La prima è legata alla definitiva scomparsa della cultura della piccola e media impresa che in Italia aveva garantito per decenni lavoro, prosperità, creatività, rapporti familiari e generazionali, ed ora da tempo, ben prima dell’arrivo della Cina, ha ceduto il passo ad agglomerati industriali più attenti alle logiche della globalizzazione che alla promozione del singolo territorio, con il quale non hanno generalmente alcun rapporto. Se la cura delle relazioni familiari e locali difendeva il sistema dal virus dell’opportunismo dei numeri, a vantaggio di una qualità della produzione e delle relazioni interne, ora che la politica è sempre decisa da altri-altrove, temo sia la fine di questo tessuto economico-culturale. La leadership allo stesso modo sarà prerogativa non di imprenditori, ma di funzionari-burocrati.
Una seconda preoccupazione è che la qualità morale dei processi di formazione, informazione, produzione verrà sempre più minacciata dalla logica quantitativa prevalente che fa leva sull’unico pensiero di cui il sistema dispone, il pensiero calcolante. Per cui il valore di una cosa non si dà per la sua qualità intrinseca, ma per le quantità che riesce a generare, per i numeri e i risultati che potrà garantire a breve termine. Se trasferiamo questa logica, che nei rapporti umani diviene cinismo, anche all’ambito della formazione, della informazione, della produzione, delle costruzioni, delle infrastrutture, a quali pericoli ci esponiamo? A chi dunque compete il controllo della qualità morale dei processi?
E da ultimo, la questione di Dio, non quello politicizzato nella dialettica Cina-Vaticano, ma quello fatto fuori dall’ideologia e rimosso dal destino degli uomini.
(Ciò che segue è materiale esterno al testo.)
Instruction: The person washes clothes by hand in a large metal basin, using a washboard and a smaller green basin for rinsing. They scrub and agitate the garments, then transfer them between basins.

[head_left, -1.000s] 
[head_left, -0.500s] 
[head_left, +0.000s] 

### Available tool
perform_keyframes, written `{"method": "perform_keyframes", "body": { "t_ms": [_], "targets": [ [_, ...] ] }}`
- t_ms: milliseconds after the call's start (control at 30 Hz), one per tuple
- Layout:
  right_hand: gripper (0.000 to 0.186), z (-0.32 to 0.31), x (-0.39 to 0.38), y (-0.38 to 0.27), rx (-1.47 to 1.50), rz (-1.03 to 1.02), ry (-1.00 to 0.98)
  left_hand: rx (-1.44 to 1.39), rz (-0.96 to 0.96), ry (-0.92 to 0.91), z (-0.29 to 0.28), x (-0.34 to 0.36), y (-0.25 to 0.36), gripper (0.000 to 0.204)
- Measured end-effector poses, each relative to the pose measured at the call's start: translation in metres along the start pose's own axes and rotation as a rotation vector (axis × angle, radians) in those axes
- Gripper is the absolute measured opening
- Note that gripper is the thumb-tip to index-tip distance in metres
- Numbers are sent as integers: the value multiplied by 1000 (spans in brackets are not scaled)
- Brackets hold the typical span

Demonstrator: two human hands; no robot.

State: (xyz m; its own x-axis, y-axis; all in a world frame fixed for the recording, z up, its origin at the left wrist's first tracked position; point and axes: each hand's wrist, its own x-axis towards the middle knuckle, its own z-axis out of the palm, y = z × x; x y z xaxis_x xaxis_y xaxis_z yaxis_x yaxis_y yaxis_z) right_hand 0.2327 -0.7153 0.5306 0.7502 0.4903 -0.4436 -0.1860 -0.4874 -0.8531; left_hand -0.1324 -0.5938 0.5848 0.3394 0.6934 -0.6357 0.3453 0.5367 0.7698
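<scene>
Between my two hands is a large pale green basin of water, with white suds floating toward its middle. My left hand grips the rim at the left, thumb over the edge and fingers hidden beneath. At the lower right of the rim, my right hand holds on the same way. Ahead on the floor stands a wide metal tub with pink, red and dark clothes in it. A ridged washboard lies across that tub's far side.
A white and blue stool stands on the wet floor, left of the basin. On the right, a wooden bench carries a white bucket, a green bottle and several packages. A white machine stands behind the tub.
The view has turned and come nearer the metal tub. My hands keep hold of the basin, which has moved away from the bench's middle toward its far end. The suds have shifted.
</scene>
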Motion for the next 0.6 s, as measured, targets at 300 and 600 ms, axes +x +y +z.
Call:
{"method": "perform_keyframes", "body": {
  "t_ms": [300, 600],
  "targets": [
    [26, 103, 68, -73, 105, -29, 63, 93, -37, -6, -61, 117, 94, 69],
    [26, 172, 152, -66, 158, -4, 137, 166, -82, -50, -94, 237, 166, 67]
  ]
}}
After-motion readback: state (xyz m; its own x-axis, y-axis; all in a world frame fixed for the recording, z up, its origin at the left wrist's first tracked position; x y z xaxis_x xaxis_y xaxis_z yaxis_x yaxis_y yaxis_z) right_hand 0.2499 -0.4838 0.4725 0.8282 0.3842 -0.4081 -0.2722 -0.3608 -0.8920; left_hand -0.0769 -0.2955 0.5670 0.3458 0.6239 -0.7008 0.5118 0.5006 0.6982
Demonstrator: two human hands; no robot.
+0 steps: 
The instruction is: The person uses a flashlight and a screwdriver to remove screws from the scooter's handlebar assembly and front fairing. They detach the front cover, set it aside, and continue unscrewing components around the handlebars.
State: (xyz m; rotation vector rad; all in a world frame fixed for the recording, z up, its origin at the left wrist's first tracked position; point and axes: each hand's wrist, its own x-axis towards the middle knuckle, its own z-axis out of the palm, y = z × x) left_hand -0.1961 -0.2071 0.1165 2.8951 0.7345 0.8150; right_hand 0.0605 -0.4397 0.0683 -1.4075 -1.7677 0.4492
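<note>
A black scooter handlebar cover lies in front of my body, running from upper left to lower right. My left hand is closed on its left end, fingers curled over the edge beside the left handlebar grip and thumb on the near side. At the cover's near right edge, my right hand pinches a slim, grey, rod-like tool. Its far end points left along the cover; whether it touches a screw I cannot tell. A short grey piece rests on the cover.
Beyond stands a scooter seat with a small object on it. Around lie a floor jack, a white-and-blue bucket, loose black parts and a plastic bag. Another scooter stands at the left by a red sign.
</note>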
La Cina veicola un modello culturale ateo, senza Dio. Contro Dio. Paradossalmente, condivide con la Chiesa di Roma la stessa vocazione alla cattolicità, ovvero all’estensione universale, ma non del Regno di Dio, bensì di una “cintura”. Ora, non occorre scomodare il drago dell’Apocalisse che in ogni caso ha molte teste e non solo quella cinese. Nondimeno attraversare tutti gli ambiti implicati nel memorandum che disegna i destini di un popolo, senza il pensiero di Dio, preoccupa perché rappresenta un grande impoverimento culturale destinato a generare un uomo senza qualità.